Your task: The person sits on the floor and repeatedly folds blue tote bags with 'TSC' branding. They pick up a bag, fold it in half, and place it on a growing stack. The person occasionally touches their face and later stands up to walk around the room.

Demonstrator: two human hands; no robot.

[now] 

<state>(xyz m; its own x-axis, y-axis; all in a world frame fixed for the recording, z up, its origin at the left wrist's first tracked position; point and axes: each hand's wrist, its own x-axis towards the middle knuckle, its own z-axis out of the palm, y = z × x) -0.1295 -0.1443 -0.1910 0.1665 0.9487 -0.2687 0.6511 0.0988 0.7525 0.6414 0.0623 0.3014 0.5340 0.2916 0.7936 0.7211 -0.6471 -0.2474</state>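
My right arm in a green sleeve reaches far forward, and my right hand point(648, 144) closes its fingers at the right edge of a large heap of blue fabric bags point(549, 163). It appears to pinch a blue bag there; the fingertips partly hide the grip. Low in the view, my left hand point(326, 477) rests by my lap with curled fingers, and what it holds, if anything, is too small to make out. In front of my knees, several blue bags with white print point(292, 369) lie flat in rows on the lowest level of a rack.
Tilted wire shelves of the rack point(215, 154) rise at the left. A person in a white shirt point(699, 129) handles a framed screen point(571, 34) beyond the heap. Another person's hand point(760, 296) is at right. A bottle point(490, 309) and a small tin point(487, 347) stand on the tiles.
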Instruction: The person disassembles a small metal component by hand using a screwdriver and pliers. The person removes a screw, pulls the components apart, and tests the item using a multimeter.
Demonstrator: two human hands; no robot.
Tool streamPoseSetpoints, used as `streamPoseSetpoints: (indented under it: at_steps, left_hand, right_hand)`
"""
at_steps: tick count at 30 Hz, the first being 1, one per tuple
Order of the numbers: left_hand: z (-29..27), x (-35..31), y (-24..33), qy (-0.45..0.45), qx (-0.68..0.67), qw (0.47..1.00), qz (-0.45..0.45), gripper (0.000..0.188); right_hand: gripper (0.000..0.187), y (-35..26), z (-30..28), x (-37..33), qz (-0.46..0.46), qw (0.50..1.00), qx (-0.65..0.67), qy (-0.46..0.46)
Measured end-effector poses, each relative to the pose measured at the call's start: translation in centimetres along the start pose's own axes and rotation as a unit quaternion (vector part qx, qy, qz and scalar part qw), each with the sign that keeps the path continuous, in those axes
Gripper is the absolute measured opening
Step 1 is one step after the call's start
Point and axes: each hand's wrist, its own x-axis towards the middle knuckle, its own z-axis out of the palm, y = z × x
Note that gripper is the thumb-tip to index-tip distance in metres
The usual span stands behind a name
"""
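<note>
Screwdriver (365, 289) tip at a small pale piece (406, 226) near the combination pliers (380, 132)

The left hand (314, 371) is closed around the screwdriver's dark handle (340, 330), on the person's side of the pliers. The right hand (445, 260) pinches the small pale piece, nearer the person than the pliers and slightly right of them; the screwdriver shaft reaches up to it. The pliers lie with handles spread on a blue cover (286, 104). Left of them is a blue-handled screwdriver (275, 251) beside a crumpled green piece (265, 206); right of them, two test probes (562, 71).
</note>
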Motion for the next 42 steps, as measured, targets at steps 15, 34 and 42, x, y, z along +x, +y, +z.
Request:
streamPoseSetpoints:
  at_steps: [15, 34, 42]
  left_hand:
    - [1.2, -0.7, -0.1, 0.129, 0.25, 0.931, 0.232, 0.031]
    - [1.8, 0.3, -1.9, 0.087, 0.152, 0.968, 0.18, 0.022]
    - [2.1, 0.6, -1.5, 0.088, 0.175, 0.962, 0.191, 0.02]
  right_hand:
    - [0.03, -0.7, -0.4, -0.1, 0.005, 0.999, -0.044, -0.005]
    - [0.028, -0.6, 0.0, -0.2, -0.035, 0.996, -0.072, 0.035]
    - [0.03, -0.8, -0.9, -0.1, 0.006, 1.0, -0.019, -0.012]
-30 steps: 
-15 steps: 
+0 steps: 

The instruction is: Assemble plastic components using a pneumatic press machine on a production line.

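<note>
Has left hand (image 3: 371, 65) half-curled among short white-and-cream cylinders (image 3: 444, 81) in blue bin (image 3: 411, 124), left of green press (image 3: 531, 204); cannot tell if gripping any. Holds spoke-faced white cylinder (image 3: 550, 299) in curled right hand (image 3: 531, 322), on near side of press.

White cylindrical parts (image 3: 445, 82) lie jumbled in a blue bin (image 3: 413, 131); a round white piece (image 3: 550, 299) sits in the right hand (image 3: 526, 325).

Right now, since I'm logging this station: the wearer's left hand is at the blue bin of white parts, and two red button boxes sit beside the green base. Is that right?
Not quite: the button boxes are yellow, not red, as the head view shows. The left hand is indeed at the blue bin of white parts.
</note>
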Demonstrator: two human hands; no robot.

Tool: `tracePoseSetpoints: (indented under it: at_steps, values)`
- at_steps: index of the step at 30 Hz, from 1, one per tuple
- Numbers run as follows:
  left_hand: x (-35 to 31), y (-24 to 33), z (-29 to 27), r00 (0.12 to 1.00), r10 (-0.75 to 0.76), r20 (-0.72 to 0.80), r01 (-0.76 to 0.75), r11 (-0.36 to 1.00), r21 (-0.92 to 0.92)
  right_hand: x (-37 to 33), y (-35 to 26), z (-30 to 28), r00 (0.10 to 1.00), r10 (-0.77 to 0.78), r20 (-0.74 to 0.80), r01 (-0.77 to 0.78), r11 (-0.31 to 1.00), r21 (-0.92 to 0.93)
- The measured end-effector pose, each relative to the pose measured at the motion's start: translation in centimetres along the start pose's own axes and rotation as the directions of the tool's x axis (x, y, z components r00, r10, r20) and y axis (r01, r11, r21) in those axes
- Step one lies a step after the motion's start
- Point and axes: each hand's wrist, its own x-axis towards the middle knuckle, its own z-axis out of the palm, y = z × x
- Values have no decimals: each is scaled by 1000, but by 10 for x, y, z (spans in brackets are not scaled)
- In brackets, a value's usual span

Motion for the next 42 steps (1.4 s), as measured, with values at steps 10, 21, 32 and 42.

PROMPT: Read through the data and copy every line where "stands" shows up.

EXPECTED ANSWER:
Your task: The person sits on the floor and repeatedly folds blue tote bags with 'TSC' branding. They pick up a bag, fold it in half, and place it on a growing stack. The person occasionally touches their face and later stands up to walk around the room.
The usual span stands behind a name

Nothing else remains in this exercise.